WORK REQUIRED —
Could you give the listing again exactly, without its pictures?

SOURCE MATERIAL —
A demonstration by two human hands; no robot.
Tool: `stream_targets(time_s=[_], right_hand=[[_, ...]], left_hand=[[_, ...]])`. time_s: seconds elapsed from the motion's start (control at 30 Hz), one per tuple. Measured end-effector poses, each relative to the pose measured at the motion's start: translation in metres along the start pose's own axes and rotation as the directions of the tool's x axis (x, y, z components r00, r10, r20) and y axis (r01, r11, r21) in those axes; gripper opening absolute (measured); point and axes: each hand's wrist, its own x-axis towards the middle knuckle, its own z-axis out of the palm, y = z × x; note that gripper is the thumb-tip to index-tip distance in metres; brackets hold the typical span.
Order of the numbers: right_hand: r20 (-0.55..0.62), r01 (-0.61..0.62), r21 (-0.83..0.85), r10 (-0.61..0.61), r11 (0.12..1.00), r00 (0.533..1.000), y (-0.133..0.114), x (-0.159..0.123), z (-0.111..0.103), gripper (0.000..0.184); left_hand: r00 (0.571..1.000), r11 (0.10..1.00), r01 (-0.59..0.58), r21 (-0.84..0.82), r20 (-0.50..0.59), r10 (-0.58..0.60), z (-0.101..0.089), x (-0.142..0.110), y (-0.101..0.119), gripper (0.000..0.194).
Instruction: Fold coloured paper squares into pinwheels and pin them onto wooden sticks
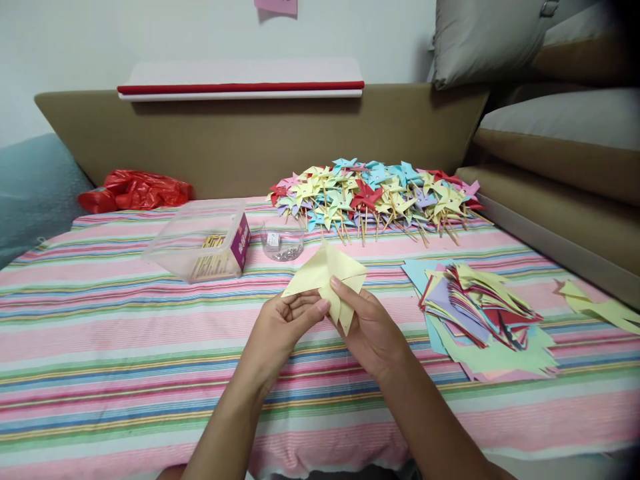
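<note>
Between my two hands is a pale yellow paper pinwheel [345, 259], cut into blades, with some of them bent toward its centre. My left hand [293, 320] pinches its lower left part with thumb and fingers. My right hand [373, 327] has its thumb pressed on the folded paper near the middle, the fingers behind it out of sight. Just beyond stands a round clear container [283, 241] of small metal pieces with a white label. To its left lies a clear plastic box [175, 240] with short wooden sticks [210, 263] inside.
A heap of finished pinwheels on sticks [367, 197] lies at the back. On the right is a stack of coloured cut paper [480, 320] with a dark tool on top, beside yellow paper scraps [595, 307]. A red plastic bag [145, 189] sits back left on the striped cloth [125, 347].
</note>
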Motion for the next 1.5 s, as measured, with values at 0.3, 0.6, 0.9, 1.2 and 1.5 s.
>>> stream_targets(time_s=[0.3,0.6,0.9,1.2,1.5], right_hand=[[-0.109,0.131,0.002,-0.13,0.991,0.986,0.007,0.0,0.007,0.039],[-0.15,0.087,-0.07,-0.096,0.994,0.984,0.014,0.001,0.009,0.037],[0.054,0.367,-0.529,-0.401,0.765,0.914,0.003,0.001,-0.014,0.058],[0.278,0.443,-0.76,-0.379,0.476,0.883,-0.004,0.0,-0.018,0.007],[0.028,0.305,-0.551,-0.348,0.777,0.937,0.001,0.002,-0.015,0.013]], left_hand=[[0.984,0.983,-0.126,-0.131,-0.142,0.107,0.021,-0.004,-0.012,0.033],[0.938,0.965,-0.117,-0.233,-0.346,0.03,0.03,-0.002,-0.02,0.023],[0.913,0.915,-0.133,-0.381,-0.406,-0.036,0.014,0.003,-0.01,0.03],[0.915,0.912,-0.158,-0.378,-0.403,-0.009,0.011,0.003,-0.009,0.027],[0.922,0.971,-0.207,-0.123,-0.356,0.152,0.014,0.002,-0.018,0.024]])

WRITTEN ANSWER —
A demonstration by two human hands; no robot.
Tool: `stream_targets(time_s=[_], right_hand=[[_, ...]], left_hand=[[_, ...]])`. time_s: seconds elapsed from the motion's start (control at 30 Hz), one per tuple. Measured end-effector poses, each relative to the pose measured at the motion's start: translation in metres along the start pose's own axes and rotation as the directions of the tool's x axis (x, y, z components r00, r10, r20) and y axis (r01, r11, r21) in those axes; gripper opening absolute (measured); point and axes: each hand's wrist, its own x-axis towards the middle knuckle, its own z-axis out of the palm, y = z × x; note that gripper is the thumb-tip to index-tip distance in metres; brackets hold the typical span.
Order of the numbers: right_hand: r20 (-0.55..0.62), r01 (-0.61..0.62), r21 (-0.83..0.85), r10 (-0.61..0.61), r11 (0.12..1.00), r00 (0.533..1.000), y (-0.133..0.114), x (-0.159..0.123), z (-0.111..0.103), gripper (0.000..0.184); left_hand: r00 (0.571..1.000), r11 (0.10..1.00), r01 (-0.59..0.58), r21 (-0.84..0.82), r20 (-0.50..0.59), r10 (-0.58..0.60), z (-0.101..0.089), x (-0.142..0.110), y (-0.101..0.119), gripper (0.000..0.194).
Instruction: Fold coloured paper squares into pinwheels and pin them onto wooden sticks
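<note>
Between my two hands is a pale yellow paper pinwheel [345, 259], cut into blades, with some of them bent toward its centre. My left hand [293, 320] pinches its lower left part with thumb and fingers. My right hand [373, 327] has its thumb pressed on the folded paper near the middle, the fingers behind it out of sight. Just beyond stands a round clear container [283, 241] of small metal pieces with a white label. To its left lies a clear plastic box [175, 240] with short wooden sticks [210, 263] inside.
A heap of finished pinwheels on sticks [367, 197] lies at the back. On the right is a stack of coloured cut paper [480, 320] with a dark tool on top, beside yellow paper scraps [595, 307]. A red plastic bag [145, 189] sits back left on the striped cloth [125, 347].
</note>
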Motion for the next 1.5 s, as measured, with values at 0.3, 0.6, 0.9, 1.2 and 1.5 s.
>>> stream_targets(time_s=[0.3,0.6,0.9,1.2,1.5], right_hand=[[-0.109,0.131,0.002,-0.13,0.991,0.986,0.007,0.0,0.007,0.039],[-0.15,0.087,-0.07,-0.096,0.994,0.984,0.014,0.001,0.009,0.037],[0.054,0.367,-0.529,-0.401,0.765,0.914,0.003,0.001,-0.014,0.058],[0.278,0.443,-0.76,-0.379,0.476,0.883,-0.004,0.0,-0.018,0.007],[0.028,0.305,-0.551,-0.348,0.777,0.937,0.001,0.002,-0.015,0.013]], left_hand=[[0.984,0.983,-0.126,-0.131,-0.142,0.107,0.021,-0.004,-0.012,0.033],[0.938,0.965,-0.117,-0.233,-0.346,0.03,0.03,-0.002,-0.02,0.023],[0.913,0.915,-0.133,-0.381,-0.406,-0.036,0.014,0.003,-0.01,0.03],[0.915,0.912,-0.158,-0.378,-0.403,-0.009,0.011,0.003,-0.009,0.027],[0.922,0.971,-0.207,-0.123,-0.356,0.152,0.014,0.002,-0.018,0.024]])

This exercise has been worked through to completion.